In Iraq which has been for most of the decade the most dangerous country for journalists, media deaths are down to five killings in 2009 against 16 last year as the country's political crisis has eased.

But the shocking statistics of the year are found in the Philippines where 38 journalists and media staff were killed in 2009 - most of them victims of a massacre in the Maguindanao province on 23 November which claimed 31 media casualties.

The IFJ says this unprecedented attack and continued violence against media in other hot spots is a challenge to governments which in 2006 were told by the United Nations Security Council to take steps to protect journalists and media in conflict zones.
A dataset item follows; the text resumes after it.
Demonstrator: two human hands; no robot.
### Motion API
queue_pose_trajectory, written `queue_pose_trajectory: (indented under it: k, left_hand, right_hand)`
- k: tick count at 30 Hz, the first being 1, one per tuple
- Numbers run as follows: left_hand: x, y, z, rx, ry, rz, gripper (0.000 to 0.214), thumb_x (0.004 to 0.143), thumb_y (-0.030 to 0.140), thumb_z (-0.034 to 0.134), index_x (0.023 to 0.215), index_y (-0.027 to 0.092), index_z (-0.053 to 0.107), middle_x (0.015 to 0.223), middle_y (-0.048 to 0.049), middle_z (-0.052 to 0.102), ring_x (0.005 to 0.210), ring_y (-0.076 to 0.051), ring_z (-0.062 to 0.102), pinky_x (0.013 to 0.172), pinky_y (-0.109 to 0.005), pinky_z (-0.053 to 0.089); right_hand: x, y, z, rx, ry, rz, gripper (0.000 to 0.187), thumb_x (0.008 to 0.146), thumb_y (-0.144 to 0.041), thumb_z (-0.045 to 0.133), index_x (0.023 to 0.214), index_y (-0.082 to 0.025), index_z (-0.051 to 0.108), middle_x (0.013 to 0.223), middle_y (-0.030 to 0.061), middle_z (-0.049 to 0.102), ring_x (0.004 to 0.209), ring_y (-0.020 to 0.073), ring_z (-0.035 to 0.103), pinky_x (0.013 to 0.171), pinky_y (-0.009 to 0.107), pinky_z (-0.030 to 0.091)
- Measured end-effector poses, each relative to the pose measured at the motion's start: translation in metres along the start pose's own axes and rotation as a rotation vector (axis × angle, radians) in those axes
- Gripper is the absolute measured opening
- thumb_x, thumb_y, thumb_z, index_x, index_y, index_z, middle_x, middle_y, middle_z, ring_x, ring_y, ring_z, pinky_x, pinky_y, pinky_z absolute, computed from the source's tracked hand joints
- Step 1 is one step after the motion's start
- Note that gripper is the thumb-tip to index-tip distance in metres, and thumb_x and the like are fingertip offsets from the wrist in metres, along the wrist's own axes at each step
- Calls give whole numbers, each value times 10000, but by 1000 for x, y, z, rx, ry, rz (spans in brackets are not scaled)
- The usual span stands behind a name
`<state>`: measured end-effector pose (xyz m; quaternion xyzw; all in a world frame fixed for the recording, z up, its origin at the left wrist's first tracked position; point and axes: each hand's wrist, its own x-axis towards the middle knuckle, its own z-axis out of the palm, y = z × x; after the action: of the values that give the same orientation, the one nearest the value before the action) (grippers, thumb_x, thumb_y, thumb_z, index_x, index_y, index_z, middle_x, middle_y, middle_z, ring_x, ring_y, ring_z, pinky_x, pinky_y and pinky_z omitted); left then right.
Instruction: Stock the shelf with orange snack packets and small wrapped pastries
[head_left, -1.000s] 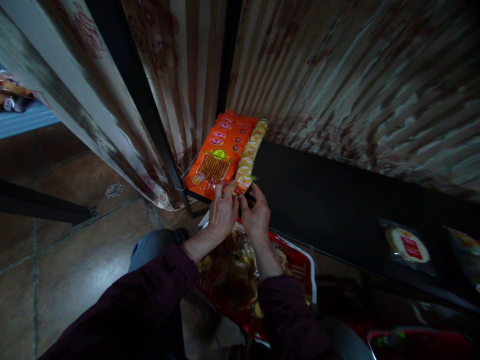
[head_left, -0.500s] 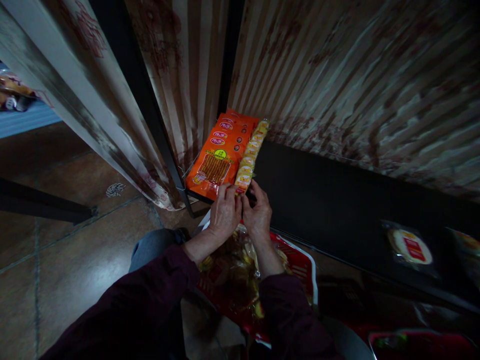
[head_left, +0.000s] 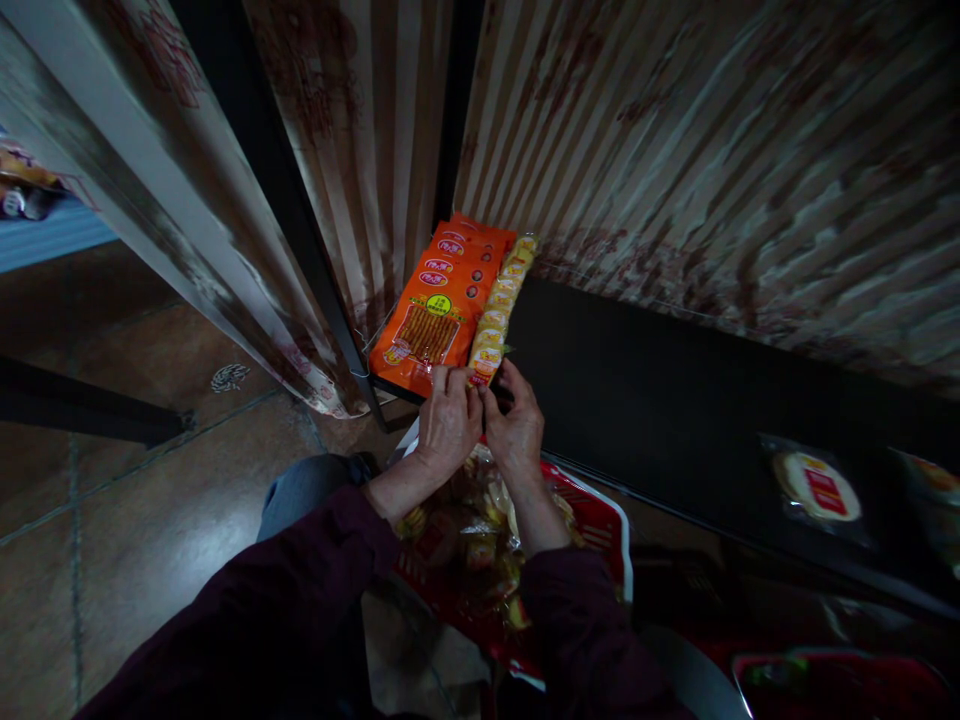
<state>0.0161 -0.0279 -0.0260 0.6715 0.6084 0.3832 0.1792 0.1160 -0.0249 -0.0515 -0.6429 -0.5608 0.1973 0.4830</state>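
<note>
My left hand (head_left: 448,424) and my right hand (head_left: 515,427) meet at the near end of a row of small yellow snack packets (head_left: 500,306) standing on a black shelf (head_left: 645,390). Both hands pinch the nearest yellow packet between fingertips. Just left of that row lies a stack of orange snack packs (head_left: 435,318), and my left fingers touch its near edge. Below my wrists sits a red basket (head_left: 592,520) holding more clear-wrapped yellow packets (head_left: 480,535).
A corrugated striped wall backs the shelf, with a black upright post (head_left: 450,110) at the corner. A round wrapped flatbread pack (head_left: 815,485) lies on the shelf at the right. A second red basket (head_left: 840,685) shows bottom right. Brown tiled floor (head_left: 127,500) spreads left.
Both hands have edged slightly forward along the shelf, pressing the nearest yellow packet closer into its row. Nothing else has moved.
</note>
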Motion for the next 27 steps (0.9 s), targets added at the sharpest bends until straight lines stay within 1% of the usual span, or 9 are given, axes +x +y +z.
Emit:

"The question is whether governments are listening or ready to take their responsibilities seriously," said Aidan White, IFJ General Secretary. "There is no room for complacency and indifference. The crisis facing media threatens innocent lives and democracy itself."

As of 31 December, the IFJ recorded the following information on killings of journalists and media staff in 2009:

Targeted killings: 113
Accidental deaths: 24
Overall killed: 137

The deadliest region, for the second year running, was Asia Pacific with 52 journalists and media personnel killed. The Philippines have the region's highest death toll, following the 23 November Maguindanao province which claimed 31 lives of media victims.

Other countries with high numbers of media fatalities are:

Mexico - 13
Somalia - 9
Pakistan - 7
Russia - 6

In 2008, Iraq, India and Mexico were the most dangerous countries in the world. Russia has this year broken into the top five most dangerous countries. The IFJ is supporting a campaign against impunity in the country and has launched an online database on cases of journalists' murders in collaboration with two leading Russian monitors of abuses against journalists; the Glasnost Defence Foundation and the Centre for Journalism in Extreme Conditions.

The full IFJ report on journalists and media staff killed in 2009 will be published mid January 2010.